Beat the Heat Without Beating Your Wallet

How To

Summer is now in full swing, with heat waves and hot weather working their way across the country.

While I love summer, I don’t love what the high temperatures do to my budget.

Cranking up the air conditioning each and every day really puts a dent in my summer budget.

Luckily, there are ways we can beat the heat without jacking up our electric bills or going broke.

DIY Iced Drinks

It’s hard to sit down and drink a cup of hot coffee on a hot summer’s day. But, if you’re like me, you still need your caffeine. Y

ou can go and spend $2 or $3 on a single cup of iced coffee or you can learn to make your own and save a lot of money in the process.

The Pioneer Woman has a great recipe for cheap, homemade iced coffee.

All you need to do is steep a pound of your favorite coffee in two gallons of water overnight, then drain.

You’ll end up with a rich coffee concentrate that you can pour over ice and flavor as you wish.

If you’re not a coffee person, you can easily make iced tea at home from regular tea bags.

Use two tea bags for every cup of boiling water. Let the tea steep in the hot water for 3 to 5 minutes, depending on how strong you like it.

Once the tea has finished steeping, combine it in a pitcher with an equal amount of cold water, then pour over ice in a glass.

Block Out the Sun

A lot of heat enters the house through what’s known as solar heat gain. The sun shines into your windows, heating up the inside of your home.

The best way to beat the heat without breaking the bank is to invest in some blinds or drapes if you haven’t already.

Keep the blinds shut or the draperies closed in the heat of the day, when the sun’s rays are at their most intense.

If you like the look, you can install an awning over your windows on the outside of the home for extra shade.

All in the Timing

Avoid busting your summer budget by remembering to run heat-producing appliances in the evening, when things are cooler.

Wait until the sun has set to use your clothes dryer or run a load in the dishwasher. To keep things cool, air dry your clothing on a rack or clothesline.

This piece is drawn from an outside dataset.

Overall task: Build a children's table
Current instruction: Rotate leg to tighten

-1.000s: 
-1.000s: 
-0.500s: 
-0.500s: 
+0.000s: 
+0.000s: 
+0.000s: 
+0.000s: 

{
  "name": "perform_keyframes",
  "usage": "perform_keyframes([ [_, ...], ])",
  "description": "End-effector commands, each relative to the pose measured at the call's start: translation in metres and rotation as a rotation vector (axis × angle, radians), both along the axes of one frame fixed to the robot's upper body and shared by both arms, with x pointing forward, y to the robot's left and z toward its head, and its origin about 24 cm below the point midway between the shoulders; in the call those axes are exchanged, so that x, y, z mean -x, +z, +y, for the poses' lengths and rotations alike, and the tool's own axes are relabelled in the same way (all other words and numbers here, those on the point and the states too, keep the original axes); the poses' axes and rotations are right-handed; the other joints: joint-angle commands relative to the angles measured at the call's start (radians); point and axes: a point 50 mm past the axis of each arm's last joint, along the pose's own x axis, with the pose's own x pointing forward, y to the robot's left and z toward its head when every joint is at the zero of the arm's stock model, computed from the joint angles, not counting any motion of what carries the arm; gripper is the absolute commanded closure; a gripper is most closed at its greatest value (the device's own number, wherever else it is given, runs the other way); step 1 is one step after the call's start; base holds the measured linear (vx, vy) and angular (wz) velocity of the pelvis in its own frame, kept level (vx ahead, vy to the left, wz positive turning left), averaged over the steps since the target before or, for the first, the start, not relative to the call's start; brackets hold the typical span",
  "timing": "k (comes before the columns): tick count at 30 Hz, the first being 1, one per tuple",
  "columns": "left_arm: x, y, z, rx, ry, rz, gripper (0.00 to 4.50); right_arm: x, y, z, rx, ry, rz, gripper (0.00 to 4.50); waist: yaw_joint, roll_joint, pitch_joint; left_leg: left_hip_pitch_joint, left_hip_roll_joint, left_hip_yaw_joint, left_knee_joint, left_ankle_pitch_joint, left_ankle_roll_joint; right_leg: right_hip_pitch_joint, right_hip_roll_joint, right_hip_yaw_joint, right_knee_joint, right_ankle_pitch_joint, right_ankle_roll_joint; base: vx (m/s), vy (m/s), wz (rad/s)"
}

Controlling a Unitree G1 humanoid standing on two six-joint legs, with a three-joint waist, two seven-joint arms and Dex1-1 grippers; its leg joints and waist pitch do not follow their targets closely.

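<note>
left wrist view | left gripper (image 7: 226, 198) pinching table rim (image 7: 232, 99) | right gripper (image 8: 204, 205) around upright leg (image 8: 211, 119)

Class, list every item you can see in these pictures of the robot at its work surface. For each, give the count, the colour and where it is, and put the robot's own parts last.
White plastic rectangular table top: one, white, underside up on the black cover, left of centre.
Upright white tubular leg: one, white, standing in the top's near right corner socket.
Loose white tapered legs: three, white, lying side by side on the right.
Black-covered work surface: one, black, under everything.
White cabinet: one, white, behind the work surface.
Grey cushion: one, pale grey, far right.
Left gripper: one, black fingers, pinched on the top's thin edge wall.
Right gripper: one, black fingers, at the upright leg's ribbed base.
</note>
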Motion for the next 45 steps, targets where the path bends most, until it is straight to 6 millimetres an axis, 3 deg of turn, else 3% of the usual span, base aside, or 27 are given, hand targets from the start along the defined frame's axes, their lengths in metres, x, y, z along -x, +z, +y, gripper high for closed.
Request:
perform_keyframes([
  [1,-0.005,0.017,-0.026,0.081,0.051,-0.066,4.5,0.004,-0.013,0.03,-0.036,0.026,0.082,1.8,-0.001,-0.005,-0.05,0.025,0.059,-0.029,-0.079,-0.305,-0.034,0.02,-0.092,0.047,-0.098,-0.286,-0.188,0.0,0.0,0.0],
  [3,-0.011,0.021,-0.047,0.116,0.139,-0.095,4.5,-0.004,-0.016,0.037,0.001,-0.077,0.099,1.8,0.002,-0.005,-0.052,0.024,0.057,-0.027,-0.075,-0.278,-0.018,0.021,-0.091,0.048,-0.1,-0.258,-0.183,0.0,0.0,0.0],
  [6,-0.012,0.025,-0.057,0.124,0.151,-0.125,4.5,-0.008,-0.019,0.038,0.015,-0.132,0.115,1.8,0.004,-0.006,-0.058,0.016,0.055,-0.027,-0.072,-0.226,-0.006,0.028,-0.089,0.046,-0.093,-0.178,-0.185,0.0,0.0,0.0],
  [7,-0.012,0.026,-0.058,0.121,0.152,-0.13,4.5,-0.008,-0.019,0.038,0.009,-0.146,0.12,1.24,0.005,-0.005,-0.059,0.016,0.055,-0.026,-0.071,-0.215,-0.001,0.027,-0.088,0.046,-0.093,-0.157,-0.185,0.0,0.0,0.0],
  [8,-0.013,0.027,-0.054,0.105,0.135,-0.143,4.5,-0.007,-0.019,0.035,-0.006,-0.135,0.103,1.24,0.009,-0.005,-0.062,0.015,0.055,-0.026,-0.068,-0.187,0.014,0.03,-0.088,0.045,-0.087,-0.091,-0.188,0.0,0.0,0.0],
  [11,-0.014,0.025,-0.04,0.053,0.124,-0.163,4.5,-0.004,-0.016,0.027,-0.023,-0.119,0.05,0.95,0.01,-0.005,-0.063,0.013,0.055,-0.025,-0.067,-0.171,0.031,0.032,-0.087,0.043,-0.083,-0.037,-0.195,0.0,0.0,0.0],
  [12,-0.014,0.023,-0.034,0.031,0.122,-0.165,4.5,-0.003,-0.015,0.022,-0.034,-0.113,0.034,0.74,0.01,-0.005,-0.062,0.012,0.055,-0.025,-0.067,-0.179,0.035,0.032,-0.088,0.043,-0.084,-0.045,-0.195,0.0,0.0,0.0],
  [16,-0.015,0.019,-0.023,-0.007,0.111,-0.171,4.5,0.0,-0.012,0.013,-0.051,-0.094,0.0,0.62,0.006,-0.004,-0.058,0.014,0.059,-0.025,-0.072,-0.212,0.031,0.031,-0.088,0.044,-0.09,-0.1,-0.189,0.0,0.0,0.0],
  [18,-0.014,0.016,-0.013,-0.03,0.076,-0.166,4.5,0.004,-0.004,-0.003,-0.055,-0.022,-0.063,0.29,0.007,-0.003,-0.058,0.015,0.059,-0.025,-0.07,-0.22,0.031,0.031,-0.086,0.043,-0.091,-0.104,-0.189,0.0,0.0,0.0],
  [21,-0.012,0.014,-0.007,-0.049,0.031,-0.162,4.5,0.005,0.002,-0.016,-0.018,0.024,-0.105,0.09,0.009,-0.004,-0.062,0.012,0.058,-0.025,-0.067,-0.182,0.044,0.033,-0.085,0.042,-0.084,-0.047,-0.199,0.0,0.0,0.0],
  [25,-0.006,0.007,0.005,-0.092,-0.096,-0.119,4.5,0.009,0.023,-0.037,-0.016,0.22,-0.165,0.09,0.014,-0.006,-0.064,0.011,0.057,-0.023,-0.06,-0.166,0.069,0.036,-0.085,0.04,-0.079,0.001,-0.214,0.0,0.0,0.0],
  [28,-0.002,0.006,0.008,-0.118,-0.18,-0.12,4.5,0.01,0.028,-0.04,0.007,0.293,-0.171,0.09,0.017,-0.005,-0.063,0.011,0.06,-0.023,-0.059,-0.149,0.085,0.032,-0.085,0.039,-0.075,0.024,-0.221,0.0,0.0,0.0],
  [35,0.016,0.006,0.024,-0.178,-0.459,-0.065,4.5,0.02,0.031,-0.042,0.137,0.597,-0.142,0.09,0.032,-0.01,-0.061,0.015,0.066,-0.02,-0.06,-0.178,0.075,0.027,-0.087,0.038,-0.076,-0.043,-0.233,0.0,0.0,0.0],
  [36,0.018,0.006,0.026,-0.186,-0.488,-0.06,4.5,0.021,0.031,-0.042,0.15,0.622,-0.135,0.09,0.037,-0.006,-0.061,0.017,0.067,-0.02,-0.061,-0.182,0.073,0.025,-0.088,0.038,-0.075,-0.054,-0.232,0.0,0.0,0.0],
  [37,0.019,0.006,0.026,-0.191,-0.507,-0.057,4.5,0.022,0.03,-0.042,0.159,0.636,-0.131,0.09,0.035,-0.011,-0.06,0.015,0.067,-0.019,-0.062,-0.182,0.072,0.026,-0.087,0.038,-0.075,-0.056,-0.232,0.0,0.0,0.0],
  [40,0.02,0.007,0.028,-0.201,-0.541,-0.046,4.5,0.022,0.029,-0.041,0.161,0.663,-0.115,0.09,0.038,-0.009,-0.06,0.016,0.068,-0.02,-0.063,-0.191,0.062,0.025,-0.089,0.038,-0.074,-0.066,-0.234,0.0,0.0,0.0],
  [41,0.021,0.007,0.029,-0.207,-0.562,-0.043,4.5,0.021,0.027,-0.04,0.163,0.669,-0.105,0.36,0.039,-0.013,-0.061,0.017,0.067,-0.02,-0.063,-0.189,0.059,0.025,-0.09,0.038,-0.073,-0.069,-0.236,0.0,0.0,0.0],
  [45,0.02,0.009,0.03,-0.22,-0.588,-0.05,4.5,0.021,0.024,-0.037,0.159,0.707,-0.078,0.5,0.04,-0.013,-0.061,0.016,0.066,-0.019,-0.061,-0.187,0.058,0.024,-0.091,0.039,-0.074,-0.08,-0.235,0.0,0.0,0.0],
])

Try not to use the oven in the heat of summer, too, or wait until the evening to use it. The heat from the oven will heat up the rest of your home.

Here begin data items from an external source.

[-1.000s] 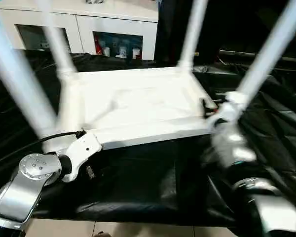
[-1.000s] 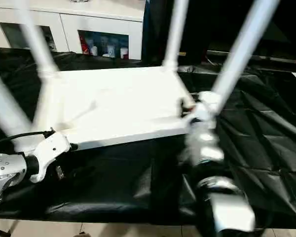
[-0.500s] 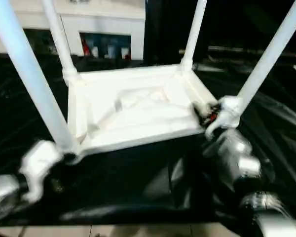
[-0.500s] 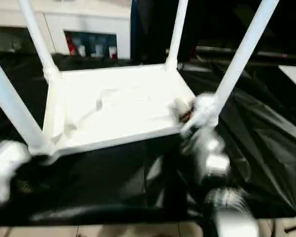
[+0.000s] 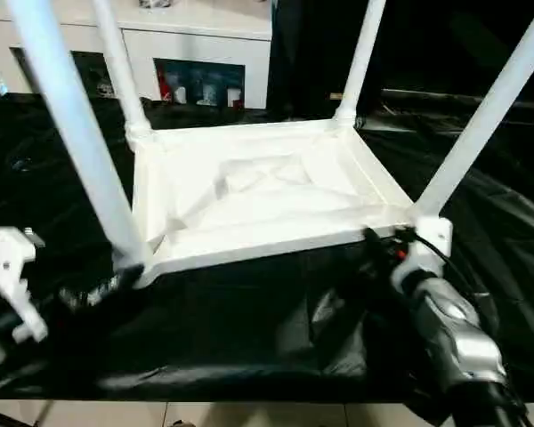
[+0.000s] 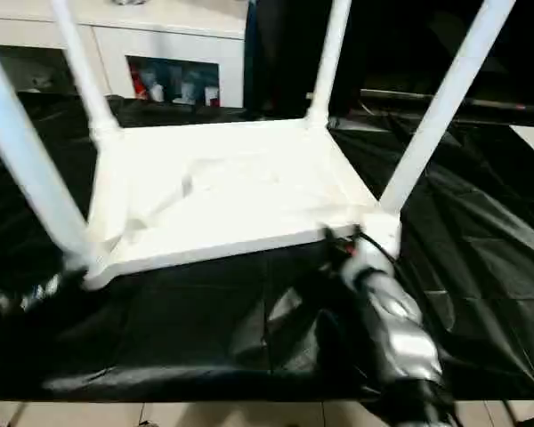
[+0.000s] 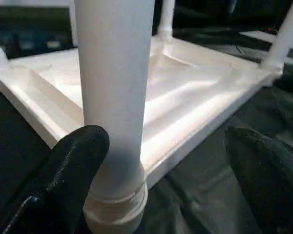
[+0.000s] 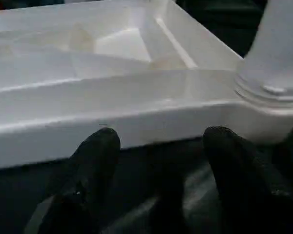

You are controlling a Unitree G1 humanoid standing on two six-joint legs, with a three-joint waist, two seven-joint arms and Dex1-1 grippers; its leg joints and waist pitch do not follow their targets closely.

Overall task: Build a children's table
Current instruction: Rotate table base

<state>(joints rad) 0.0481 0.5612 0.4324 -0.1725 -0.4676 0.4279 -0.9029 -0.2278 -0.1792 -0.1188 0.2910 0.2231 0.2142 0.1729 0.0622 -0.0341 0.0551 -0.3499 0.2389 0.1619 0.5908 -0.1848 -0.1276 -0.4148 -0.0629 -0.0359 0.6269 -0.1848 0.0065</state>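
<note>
Now your grippers have let go of the children's table [image 5: 258,191]: a second ago both were up against its near corners, and each has since drawn back. It stands upside down on the black sheet [image 5: 249,338], all four legs [image 5: 71,133] seated. Your left gripper [image 7: 161,161] is spread wide beside the near left leg, the right gripper [image 8: 158,156] open before the near rim. Assembly looks complete; flipping upright remains.

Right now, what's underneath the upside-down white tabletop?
The tabletop lies on crinkled black sheeting that spreads past every edge. Whatever surface lies beneath that sheeting is covered and cannot be seen.
</note>
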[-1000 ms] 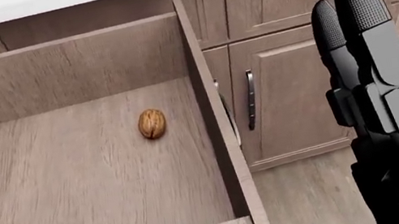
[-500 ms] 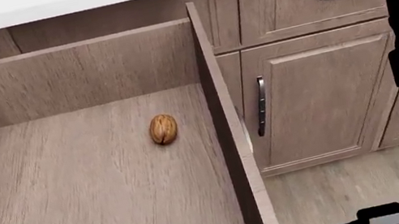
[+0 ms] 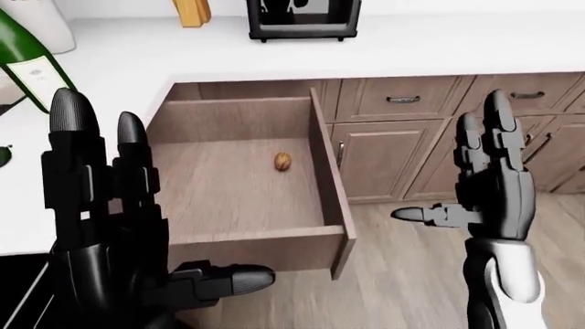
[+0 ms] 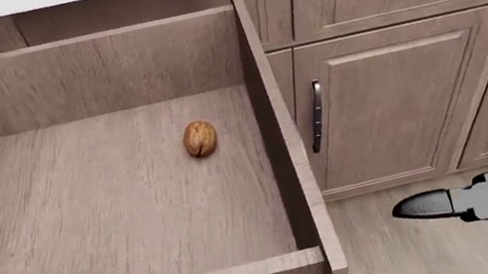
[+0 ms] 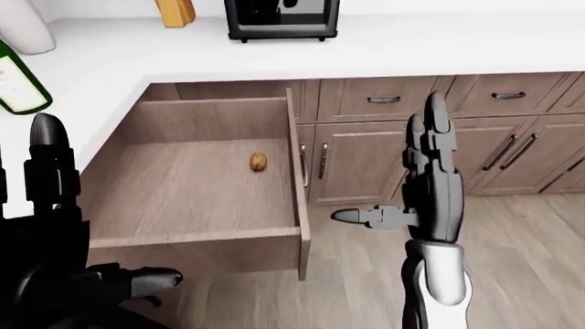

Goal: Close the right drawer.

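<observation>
All three views are looking down from the robot's head. The head view is sitting closest, tight on the open drawer (image 4: 125, 203). Both eye views are standing farther off, sharing drawer, cabinets (image 3: 402, 147) and white table (image 3: 302, 58).

We stand in a kitchen: a white worktop (image 3: 411, 48) over wooden cabinets (image 3: 384, 161), a bottle (image 3: 27, 65), plank floor (image 3: 411, 274).

both hands raised, palms inward — left hand (image 3: 110, 226) and right hand (image 3: 489, 192) with fingers spread, empty.
</observation>
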Robot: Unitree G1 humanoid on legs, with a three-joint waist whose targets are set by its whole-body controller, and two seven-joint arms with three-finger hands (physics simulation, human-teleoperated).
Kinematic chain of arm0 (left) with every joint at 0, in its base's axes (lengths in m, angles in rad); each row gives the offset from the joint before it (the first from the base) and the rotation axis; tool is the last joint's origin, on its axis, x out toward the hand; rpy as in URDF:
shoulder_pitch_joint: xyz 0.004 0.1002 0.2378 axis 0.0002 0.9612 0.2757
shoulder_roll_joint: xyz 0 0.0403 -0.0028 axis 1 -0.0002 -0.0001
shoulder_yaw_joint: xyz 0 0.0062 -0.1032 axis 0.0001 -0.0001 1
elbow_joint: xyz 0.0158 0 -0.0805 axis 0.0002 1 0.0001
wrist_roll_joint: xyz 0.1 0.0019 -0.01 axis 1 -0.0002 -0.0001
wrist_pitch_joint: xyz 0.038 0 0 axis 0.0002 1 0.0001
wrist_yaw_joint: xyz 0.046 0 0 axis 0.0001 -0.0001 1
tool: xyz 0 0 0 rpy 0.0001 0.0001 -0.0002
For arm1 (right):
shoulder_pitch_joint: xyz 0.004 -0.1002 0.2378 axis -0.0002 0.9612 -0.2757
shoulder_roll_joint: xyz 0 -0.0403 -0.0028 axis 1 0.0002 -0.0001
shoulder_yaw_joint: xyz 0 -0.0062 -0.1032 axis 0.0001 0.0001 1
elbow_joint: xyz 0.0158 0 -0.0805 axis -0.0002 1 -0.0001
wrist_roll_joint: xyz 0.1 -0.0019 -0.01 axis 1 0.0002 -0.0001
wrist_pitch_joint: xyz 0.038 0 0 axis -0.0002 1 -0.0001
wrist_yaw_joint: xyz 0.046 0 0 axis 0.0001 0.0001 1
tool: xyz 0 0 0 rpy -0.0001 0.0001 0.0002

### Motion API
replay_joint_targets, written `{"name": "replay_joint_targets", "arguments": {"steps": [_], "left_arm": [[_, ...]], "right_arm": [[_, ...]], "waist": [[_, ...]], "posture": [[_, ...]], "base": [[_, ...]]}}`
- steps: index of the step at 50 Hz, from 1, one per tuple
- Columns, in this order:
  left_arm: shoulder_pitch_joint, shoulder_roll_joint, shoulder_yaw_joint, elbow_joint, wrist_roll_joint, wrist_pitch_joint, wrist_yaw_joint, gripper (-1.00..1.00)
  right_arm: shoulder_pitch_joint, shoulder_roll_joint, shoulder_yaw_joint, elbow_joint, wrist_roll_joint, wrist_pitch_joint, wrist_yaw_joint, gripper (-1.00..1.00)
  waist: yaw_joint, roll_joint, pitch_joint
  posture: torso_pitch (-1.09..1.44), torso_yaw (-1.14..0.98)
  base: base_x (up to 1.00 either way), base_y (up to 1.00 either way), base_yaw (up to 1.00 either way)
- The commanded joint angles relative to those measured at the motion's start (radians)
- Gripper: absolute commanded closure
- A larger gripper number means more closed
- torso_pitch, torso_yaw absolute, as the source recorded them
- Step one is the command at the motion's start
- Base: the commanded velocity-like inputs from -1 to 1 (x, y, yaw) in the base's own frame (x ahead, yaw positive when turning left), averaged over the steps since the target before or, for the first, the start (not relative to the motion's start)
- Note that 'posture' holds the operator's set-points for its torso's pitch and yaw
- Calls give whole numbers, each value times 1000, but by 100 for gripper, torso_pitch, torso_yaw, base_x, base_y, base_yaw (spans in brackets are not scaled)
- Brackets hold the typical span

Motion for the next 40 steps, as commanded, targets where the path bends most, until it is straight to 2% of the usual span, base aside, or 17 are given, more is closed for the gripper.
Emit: {"name": "replay_joint_targets", "arguments": {"steps": [1,4,8,13,21,31,40], "left_arm": [[-8,-1,0,-33,5,-22,-3,-100],[-7,-6,-6,-33,13,-23,-7,-100],[-4,-4,-4,-33,11,-28,-6,-100],[-6,-2,1,-33,5,-25,-5,-100],[-8,-2,1,-33,6,-24,-2,-100],[-8,-4,2,-33,5,-22,-4,-100],[-6,-6,1,-33,7,-24,-5,-100]], "right_arm": [[-35,-17,-9,33,14,-61,-3,-100],[-78,-41,-13,256,23,-143,-8,-100],[-112,-65,0,447,22,-233,-19,-100],[-181,-87,34,711,5,-337,-25,-100],[-261,-97,84,997,-24,-441,-38,-100],[-304,-80,141,1104,-86,-430,-33,-100],[-302,-45,176,1105,-131,-432,-8,-100]], "waist": [[0,-2,-12],[-1,-3,-13],[1,-6,-17],[3,-5,-20],[5,-3,-28],[8,-3,-32],[9,-3,-29]], "posture": [[0,0],[0,0],[0,0],[0,0],[0,0],[0,0],[0,0]], "base": [[0,0,0],[0,0,0],[0,0,0],[0,0,0],[0,0,0],[0,0,0],[0,0,0]]}}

If you need to bake something small or heat up a single serving meal, use a toaster oven instead.

Budget-Friendly Air Conditioning Use

Sometimes, you can just can’t avoid using the air conditioner. But that doesn’t mean you have to go broke doing it.

A programmable thermostat is one of the best things you can buy when it comes to regulating your energy usage.

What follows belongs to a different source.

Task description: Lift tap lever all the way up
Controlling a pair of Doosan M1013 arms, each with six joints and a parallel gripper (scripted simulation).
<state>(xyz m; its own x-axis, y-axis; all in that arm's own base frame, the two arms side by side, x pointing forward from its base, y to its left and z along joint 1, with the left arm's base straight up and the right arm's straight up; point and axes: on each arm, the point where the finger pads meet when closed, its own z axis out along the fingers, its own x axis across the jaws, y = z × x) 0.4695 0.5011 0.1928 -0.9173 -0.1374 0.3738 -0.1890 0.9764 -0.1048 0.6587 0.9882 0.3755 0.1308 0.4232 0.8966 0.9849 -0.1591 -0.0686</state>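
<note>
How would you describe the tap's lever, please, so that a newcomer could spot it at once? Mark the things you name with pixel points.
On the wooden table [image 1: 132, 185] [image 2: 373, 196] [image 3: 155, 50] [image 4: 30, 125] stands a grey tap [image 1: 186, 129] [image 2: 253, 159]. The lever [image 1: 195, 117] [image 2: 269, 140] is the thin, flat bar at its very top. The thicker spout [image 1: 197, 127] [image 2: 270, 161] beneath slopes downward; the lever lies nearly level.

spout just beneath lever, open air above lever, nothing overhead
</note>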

Set the thermostat to a warmer temperature when you know you won’t be home, such as 80 degrees, or even warmer.

You won’t be throwing money away cooling a house that’s empty.

When you are home, try setting the thermostat a little warmer than you are used to. 75 or 78 degrees is still comfortable and can save you around 5 percent in energy costs each year.

The positioning of your thermostat is important, too.

Don’t set it up near appliances that produce heat, such as your television or computer, and don’t put it in a spot where the sun will shine directly on it.

You also want to keep furniture away from the thermostat, as the furniture can block natural air currents and make it difficult for you to get to the thermostat.

Window units let you enjoy the benefits of air conditioning without cooling areas you aren’t using.

If you use a window unit, place it in a window that isn’t in direct sunlight, so it won’t have to work so hard.

Shut the door of the room that the unit is in, to keep the cooled air from dispersing through the house.

If you have the unit in a bathroom or kitchen, switch off exhaust fans to keep the chilled air from being pulled out of the house.

Your air conditioner will run at its best if you take good care of it. Clean or change the filters regularly and get the system or unit checked up at the beginning of each season.

How do you beat the heat in the summer?